Show every line below where "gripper" appears.
··········
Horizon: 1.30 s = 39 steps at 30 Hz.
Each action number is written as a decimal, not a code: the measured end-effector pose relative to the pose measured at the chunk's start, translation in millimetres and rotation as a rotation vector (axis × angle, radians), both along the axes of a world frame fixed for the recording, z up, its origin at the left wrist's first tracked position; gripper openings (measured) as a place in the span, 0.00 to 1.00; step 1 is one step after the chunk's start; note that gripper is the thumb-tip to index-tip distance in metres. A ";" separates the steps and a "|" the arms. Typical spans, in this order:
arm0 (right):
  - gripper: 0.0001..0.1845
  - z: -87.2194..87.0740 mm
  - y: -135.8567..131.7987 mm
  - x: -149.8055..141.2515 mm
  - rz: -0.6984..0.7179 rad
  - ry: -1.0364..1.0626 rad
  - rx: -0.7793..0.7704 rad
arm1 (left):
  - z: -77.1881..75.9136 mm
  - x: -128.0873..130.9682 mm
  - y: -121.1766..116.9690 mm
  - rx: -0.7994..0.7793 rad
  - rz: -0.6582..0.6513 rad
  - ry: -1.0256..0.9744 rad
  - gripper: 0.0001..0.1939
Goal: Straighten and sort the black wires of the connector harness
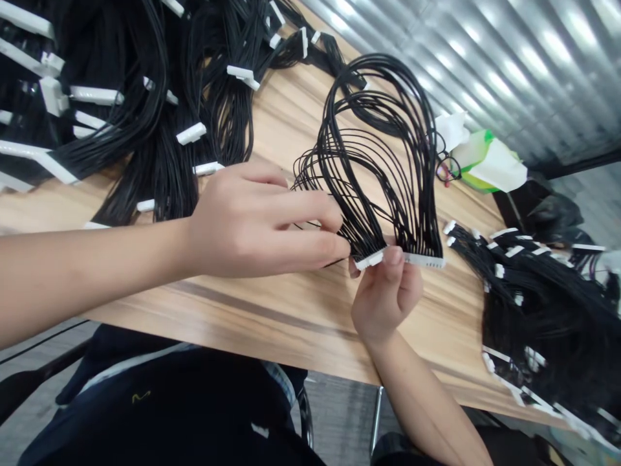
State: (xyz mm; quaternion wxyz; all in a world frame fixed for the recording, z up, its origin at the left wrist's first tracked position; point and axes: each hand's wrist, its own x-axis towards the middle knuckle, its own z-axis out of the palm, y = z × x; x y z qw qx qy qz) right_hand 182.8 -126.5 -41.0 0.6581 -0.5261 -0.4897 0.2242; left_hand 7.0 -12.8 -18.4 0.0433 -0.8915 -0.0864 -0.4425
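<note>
Left hand (242, 223) with fingers (305, 210) pinching the black wires (424, 194) — just above a white connector strip (423, 260). Right hand (385, 301) grasping that strip from below, thumb (394, 256) pressed on it — all over a wooden table (272, 310), between more wire bundles (543, 317).

The one view comes from a camera worn on the person's head, close above the bench (272, 310). It faces forward and down over the person's lap (165, 414) onto the hands (252, 223) at a connector (424, 260), rolled so the bench edge runs diagonally.
</note>
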 end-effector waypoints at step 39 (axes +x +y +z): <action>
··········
Solution below
Each action number is written as a decimal, not a code: the measured end-effector pose relative to the pose measured at the chunk's start, translation in millimetres and rotation as a rotation vector (axis × angle, radians), both along the axes of a world frame fixed for the recording, z up, its origin at the left wrist's first tracked position; gripper openings (measured) as a place in the span, 0.00 to 1.00; step 1 is one step after the chunk's start; note that gripper is the thumb-tip to index-tip distance in metres. A ";" separates the steps and a "|" the arms. Typical spans, in this order:
  - gripper: 0.0001..0.1845
  - gripper: 0.0001..0.1939

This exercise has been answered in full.